Roma Film Fest 2014 – Mio Papà: recensione film (Alice Nella Città)

MIO PAPÀ IL TORTUOSO CAMMINO DI UN PATRIGNO CHE VUOLE ESSERE CHIAMATO PADRE IN UNA FICTION DA GRANDE SCHERMO

giorgio-pasotti-mio-papà_305x380VOTO: 2,5 su 5

Mentre la serialità statunitense, e quindi i prodotti nati e distribuiti solo in televisione, Oltreoceano si avvicinano sempre di più qualitativamente a quelli cinematografici in Italia, spesso e volentieri, capita il contrario. Un esempio di questa tendenza – quasi suicida – è l’ultimo film dell’attore-regista Giulio Base, Mio Papà.

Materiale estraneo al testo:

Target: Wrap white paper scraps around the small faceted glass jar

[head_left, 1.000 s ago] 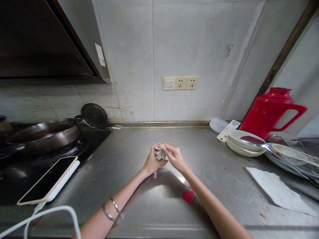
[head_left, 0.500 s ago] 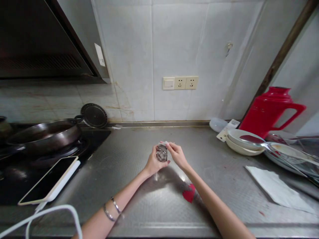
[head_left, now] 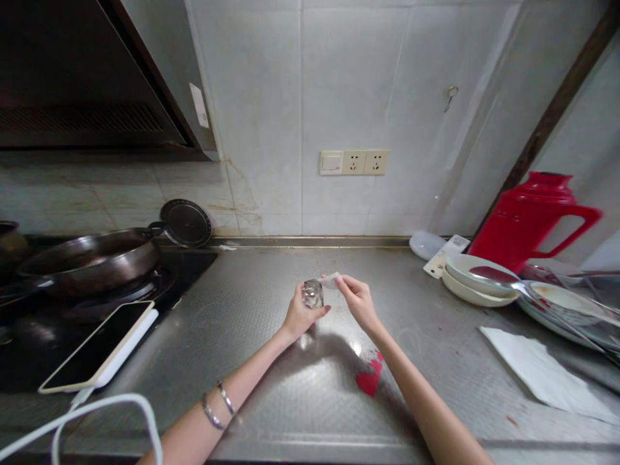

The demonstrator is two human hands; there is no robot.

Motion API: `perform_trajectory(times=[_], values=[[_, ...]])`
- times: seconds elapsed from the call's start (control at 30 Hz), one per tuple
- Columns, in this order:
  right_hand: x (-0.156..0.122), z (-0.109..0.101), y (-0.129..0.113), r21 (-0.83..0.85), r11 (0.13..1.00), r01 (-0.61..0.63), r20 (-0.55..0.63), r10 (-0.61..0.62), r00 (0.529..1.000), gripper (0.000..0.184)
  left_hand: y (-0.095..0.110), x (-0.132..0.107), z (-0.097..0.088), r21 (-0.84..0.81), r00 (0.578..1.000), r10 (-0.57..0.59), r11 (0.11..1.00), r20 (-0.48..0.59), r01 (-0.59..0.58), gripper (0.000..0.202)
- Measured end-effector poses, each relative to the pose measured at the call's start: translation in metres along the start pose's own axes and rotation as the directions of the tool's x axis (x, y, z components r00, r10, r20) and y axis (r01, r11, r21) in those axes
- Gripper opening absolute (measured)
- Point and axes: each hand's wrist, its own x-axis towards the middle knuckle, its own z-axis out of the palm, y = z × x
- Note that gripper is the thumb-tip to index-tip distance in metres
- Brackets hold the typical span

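Observation:
My left hand point(head_left: 299, 316) is wrapped round a small clear glass point(head_left: 312, 294) with a faceted-looking side, held above the steel counter. A piece of thin white tissue point(head_left: 329, 280) stretches from the glass's rim to my right hand point(head_left: 356, 297), which pinches its far end between thumb and fingers. Whether the tissue reaches inside the glass I cannot tell. Red flat scraps point(head_left: 369, 381) lie on the counter beside my right forearm.
To the left, a phone point(head_left: 99, 349) with a white cable lies partly on the black hob, near a metal pan point(head_left: 92, 261). At right are stacked bowls point(head_left: 477, 294), a red thermos jug point(head_left: 527, 223), plates with utensils, and a white paper sheet point(head_left: 542, 371).
My right hand has moved a little to the right, away from the glass, drawing the tissue out sideways. My left hand keeps its hold on the glass. The view has shifted slightly.

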Motion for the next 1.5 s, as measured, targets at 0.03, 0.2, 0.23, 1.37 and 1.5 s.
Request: perform_trajectory(times=[0.03,0.2,0.23,1.37,1.5], values=[[0.001,0.001,0.003,-0.017,1.0,0.004,-0.061,-0.005,0.998,0.035,0.002,-0.001,0.0,0.001,1.0,-0.027,1.0,-0.004,0.027,0.062],[-0.004,0.016,0.014,-0.067,0.997,0.046,-0.058,-0.05,0.997,0.028,0.006,-0.003,0.004,-0.056,0.995,-0.094,0.994,0.025,0.095,0.06],[-0.005,0.02,0.015,-0.063,0.996,0.06,-0.043,-0.063,0.997,0.028,0.007,-0.003,0.005,-0.074,0.995,-0.099,0.992,0.019,0.1,0.059],[-0.014,0.026,-0.003,-0.051,0.985,0.163,0.028,-0.162,0.986,0.025,-0.006,0.011,-0.006,0.138,0.998,-0.05,0.989,-0.029,0.054,0.056],[-0.009,0.024,0.001,-0.103,0.963,0.249,-0.048,-0.255,0.966,0.025,-0.008,0.005,-0.003,0.295,0.997,0.071,0.953,-0.011,-0.065,0.069]])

Nato, come idea, da una conversazione avvenuta in treno tra il cineasta torinese e l’attore Giorgio Pasotti, poi scelto infatti come protagonista, Mio Papà narra il rapporto, estremamente attuale in un’epoca di famiglie allargate e di instabili amori, tra un uomo e il figlio della sua compagna.

Lorenzo non vuole legami: la sua casa è il mare e per lui la terra ferma è mero sinonimo di svago. Le sue convinzioni cambiano grazie all’incontro con Claudia (Donatella Finocchiaro), giovane donna reduce da un rapporto d’amore andato in frantumi e madre di Matteo (Niccolò Calvagna). L’incontro tra Lorenzo e il piccolo co-protagonista di Mio Papà dà vita a un lento, inesorabile e tenerissimo avvicinarsi di due anime, bisognose l’una dell’altra, a loro modo gemelle.

L’esperienza dietro e avanti la macchina da presa di Giulio Base è maturata soprattutto grazie alla televisione e per questo non si può condannare troppo la fattura di un dramma familiare intenso e che mette al centro della scena non solo un percorso emotivo ma anche i dilemmi e le difficoltà di sentirsi, e di diventare, genitori al di là – e al di sopra – del sopravvalutato fattore genetico, eppure dal punto di vista puramente artistico Mio Papà ha davvero una fattura troppo fragile per essere considerato un film adatto al grande schermo.

La scrittura fonda bene ironia e drammaticità, risa regalate principalmente dai diversivi comici di Fabio Troiano e Ninetto Davoli che alleggeriscono l’intero lavoro ma neanche questo basta e, anzi, diventa quasi nulla innanzi alla poca cura delle inquadrature, della fotografia e di certi dialoghi. Da quella chiacchierata in treno tra un attore (che nel suo privato ha anche vissuto una situazione non diversa da quella del suo personaggio) e un regista è nata una storia che non è altro che il percorso tortuoso di un uomo per trasformarsi da patrigno a padre. Ed è un peccato che la strada intrapresa per raccontare questo cammino sia totalmente sbagliata.